Potter included herself in the illustrations and as the narrator. Although she had no children of her own she describes herself as harshly disciplining two of Pigling Bland's sisters in an apparent approval of corporal punishment. In a letter to Millie Warne, she actually describes herself as sketching a pig in a pig sty. She even mentions how the pig tried "to nibble my boots, which is interrupting."

A local man with his horse and cart posed for a photo from which Potter made a colour illustration of the pig's meeting with the grocer.
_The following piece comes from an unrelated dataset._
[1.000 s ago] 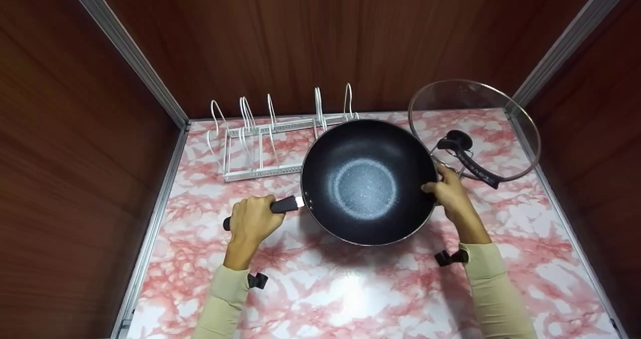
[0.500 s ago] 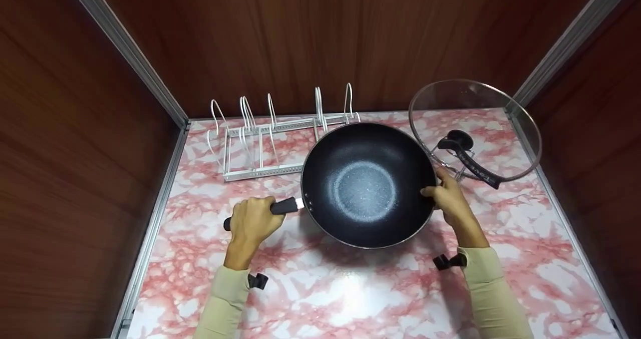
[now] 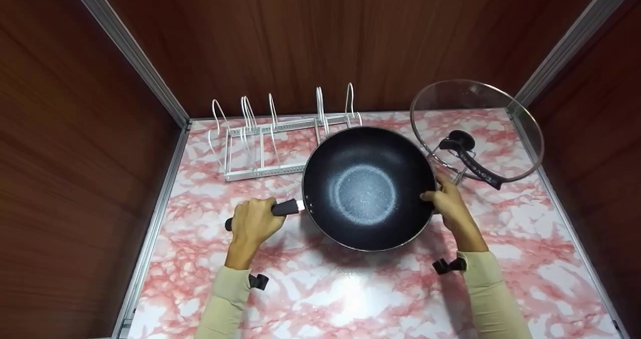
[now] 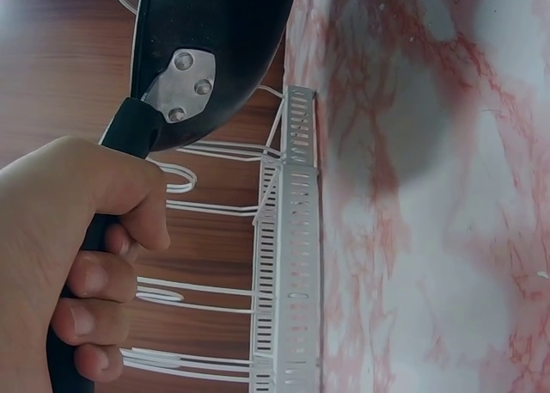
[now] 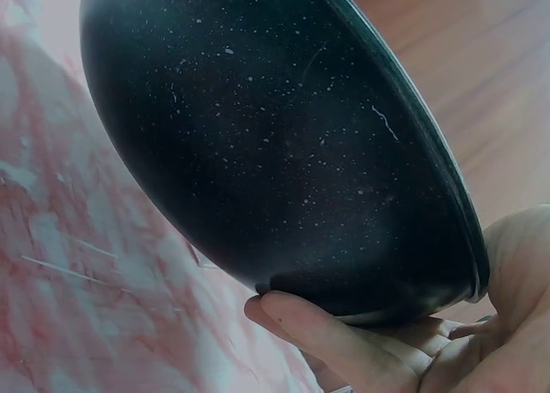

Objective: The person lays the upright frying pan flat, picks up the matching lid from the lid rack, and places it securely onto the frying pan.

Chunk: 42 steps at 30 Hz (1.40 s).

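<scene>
A black wok with a speckled grey centre is held above the table, its inside facing the head camera. My left hand grips its dark handle, and in the left wrist view the fingers of the left hand curl round that handle. On the opposite rim my right hand pinches the wok, thumb inside. The right wrist view shows the speckled underside with the fingers of the right hand beneath it.
A white wire rack stands at the back left, its right part behind the wok. Back right, close to the right hand, a glass lid with a black handle leans on a metal stand. Brown walls enclose the back and sides.
The wok has come slightly nearer to me, and the right hand has moved down a little with it. Both hands keep their hold; the rack and lid stay put.
</scene>
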Available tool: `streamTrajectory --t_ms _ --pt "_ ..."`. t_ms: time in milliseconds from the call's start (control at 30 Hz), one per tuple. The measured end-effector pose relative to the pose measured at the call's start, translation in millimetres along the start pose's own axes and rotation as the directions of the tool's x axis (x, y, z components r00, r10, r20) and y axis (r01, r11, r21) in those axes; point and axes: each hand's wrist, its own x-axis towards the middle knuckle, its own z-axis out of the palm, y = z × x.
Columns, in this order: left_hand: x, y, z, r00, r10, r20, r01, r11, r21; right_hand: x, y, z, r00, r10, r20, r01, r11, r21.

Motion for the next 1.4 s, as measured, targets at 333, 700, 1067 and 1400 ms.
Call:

The signpost on the front cover is a replica of one within walking distance of Beatrix Potter's farm.

== Adaptations ==
- In 1971 the tale became a segment in the Royal Ballet film, The Tales of Beatrix Potter.
- In 1994 an animated film adaptation was featured on the BBC television anthology series The World of Peter Rabbit and Friends, with the voices of Pam Ferris as Aunt Pettitoes and Josie Lawrence as Pig-wig.
- The Tale of Pigling Bland was first performed as a musical theatre production on 6 July 2006 at the Toronto Fringe Festival in Toronto, Ontario, Canada.
- The Tale of Pigling Bland, adapted and directed by Sean Grundy and starring Johnny Vegas as Pigling Bland and Morwenna Banks as Alexander, was broadcast by BBC Radio 4 on 23 December 2013 as part of the 15-minute Drama series.
- Pigling Bland appears in the 2018 animated/live-action film adaptation of Peter Rabbit and its 2021 sequel, voiced by Ewen Leslie.